Aim of the task: Lines in the listing below that include the word "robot" need to be copied.

Input material:
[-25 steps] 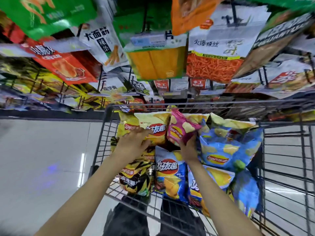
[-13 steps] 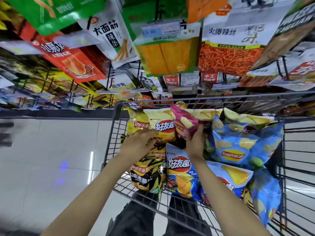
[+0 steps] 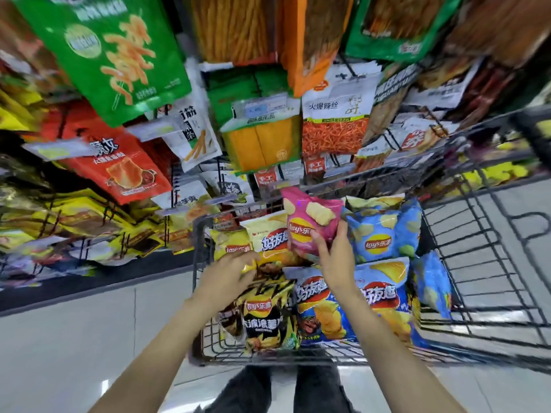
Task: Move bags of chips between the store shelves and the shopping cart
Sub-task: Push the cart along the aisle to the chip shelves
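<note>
Wire shopping cart [image 3: 465, 251] stood in front of the person, its far rim close against the store shelves [image 3: 179, 162], where hanging snack packets crowded the upper view. Cart held a heap of chip bags. Right hand [image 3: 335, 257] gripped the pink Lay's bag [image 3: 310, 222] by its lower part, thumb on the front face, fingers wrapped round the right edge; bag stood upright, raised above the pile near the cart's far side. Left hand [image 3: 226, 277] lay over the left side of the heap, fingers curled onto a yellow Lay's bag [image 3: 234, 244]; whether it pinched that bag or only rested on it could not be told. Beside the yellow bag leaned a pale yellow bag [image 3: 268, 234] with red lettering, touching the pink one's left edge. A light blue Lay's bag [image 3: 384, 234] sat just right of the pink bag. Nearer the person: a black-and-yellow Lay's bag [image 3: 265, 317] under the left wrist, then two blue bags [image 3: 322, 311] with red oval logos, side by side, partly covered by the right forearm. Another blue bag [image 3: 432, 281] rested against the cart's right wall. Pale tiled floor [image 3: 74, 338] to the left; the person's dark trousers [image 3: 256, 389] showed below the cart. Edges of the view were blurred.
</note>
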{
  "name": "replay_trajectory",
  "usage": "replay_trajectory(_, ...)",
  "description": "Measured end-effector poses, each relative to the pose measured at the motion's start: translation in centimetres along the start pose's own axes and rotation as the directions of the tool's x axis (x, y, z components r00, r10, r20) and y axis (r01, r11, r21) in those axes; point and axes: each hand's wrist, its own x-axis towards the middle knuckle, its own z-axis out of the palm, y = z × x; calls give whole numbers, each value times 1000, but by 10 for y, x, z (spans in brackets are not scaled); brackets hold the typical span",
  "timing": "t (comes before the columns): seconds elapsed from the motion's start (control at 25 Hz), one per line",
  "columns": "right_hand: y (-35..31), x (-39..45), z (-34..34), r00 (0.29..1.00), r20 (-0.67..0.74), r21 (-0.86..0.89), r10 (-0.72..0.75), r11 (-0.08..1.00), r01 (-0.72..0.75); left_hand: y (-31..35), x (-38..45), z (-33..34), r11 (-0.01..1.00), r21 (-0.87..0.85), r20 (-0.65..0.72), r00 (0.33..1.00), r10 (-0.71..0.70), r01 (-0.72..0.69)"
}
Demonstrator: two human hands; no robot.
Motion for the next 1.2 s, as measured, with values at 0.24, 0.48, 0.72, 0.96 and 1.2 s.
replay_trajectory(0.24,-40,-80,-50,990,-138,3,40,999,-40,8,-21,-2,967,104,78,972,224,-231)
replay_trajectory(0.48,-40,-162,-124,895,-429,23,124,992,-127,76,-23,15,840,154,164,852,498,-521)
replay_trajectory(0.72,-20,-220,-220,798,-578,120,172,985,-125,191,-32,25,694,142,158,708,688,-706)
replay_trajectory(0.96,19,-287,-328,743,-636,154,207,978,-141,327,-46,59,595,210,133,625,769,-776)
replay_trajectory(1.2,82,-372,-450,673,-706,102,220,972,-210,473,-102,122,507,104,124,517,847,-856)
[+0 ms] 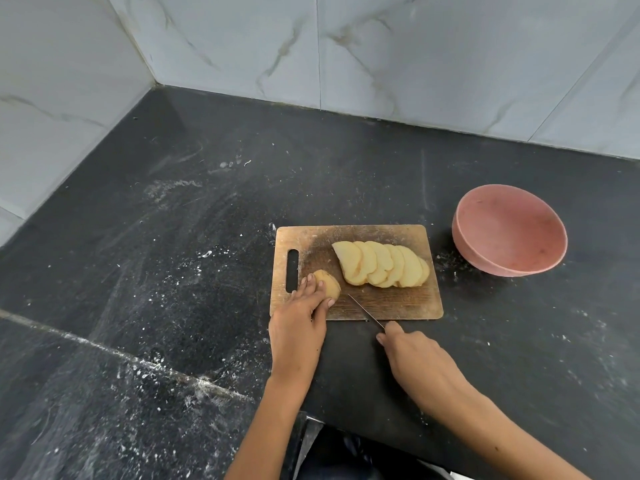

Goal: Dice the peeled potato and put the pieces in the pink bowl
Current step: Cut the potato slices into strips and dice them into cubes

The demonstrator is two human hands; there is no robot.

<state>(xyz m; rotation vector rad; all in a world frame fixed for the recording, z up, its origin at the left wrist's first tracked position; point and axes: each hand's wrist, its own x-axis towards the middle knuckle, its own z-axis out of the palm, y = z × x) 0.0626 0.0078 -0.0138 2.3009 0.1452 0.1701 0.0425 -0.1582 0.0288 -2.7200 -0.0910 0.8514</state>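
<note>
The uncut end of the peeled potato point(327, 285) sat at about eight o'clock on the wooden cutting board point(398, 304), near the handle slot. The left hand point(300, 318) pinned it there, fingers laid over the top and thumb curled against its near side. Fanned slices point(381, 264) leaned on one another toward three o'clock from that stub, overlapping across the middle of the board. None were diced yet, and the pink bowl point(509, 230), standing off the board at about two o'clock, looked empty.

The right hand point(412, 358) held the knife point(365, 310) by its handle, fingers wrapped round it, at five o'clock from the stub. The thin blade angled up toward the potato, its tip just short of the left thumb; whether the edge touched the board could not be told.

The main risk seemed to be that thumb. The remaining piece was small and rounded, so it could roll or slip under pressure and bring the blade onto the fingertips crowded over it. The slices could also slide apart when stacked for cross-cuts, giving uneven pieces or sending some onto the dusty black counter point(173, 271). The bowl stood apart from the board, so bits might drop during transfer.
</note>
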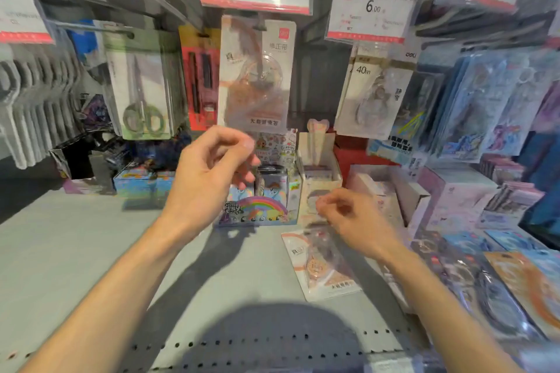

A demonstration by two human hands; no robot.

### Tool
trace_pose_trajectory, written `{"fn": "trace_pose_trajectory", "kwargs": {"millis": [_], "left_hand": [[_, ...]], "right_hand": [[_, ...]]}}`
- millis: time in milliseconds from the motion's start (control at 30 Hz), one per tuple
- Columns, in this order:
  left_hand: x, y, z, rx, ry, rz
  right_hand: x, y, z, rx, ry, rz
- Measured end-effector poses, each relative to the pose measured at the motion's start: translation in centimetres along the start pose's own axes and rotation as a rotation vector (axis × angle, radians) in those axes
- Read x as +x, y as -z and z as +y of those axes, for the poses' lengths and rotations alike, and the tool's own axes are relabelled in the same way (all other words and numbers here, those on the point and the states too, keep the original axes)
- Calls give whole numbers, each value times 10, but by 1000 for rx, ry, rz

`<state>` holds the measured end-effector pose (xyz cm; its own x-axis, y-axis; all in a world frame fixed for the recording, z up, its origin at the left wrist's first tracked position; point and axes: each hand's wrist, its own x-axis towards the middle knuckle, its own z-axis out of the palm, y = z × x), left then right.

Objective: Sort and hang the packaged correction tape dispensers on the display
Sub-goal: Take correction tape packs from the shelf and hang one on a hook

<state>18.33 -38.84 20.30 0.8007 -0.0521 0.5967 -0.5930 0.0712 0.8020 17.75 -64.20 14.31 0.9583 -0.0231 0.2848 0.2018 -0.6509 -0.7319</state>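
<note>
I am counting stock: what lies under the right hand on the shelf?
Under the right hand lies one packaged correction tape dispenser on the grey shelf; its top edge is covered by the hand.

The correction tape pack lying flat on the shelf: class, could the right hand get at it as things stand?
Probably yes. The right hand hovers just above the pack, holding nothing visible, and nothing lies between them; the pack's far end sits partly under the hand.
</note>
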Motion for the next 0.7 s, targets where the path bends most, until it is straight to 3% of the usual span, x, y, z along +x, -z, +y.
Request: {"fn": "trace_pose_trajectory", "kwargs": {"millis": [100, 267, 467, 700], "left_hand": [[-23, -10, -31, -10, 185, -31], [-43, -17, -67, 92, 383, -143], [-54, -10, -97, 354, 535, -236], [-57, -8, -109, 622, 592, -325]], "right_hand": [[-15, -20, 29, -300, -112, -56], [-20, -44, 43, -521, -203, -177], [-21, -54, 45, -390, -71, -304], [-19, -54, 43, -283, -27, -174]]}}
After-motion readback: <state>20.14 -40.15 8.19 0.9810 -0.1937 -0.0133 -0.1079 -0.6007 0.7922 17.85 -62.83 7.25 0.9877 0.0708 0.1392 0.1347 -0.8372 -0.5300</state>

Reply:
Demonstrator: two human hands; no robot.
The demonstrator is two human hands; there is no robot.
A demonstration by two human hands; no robot.

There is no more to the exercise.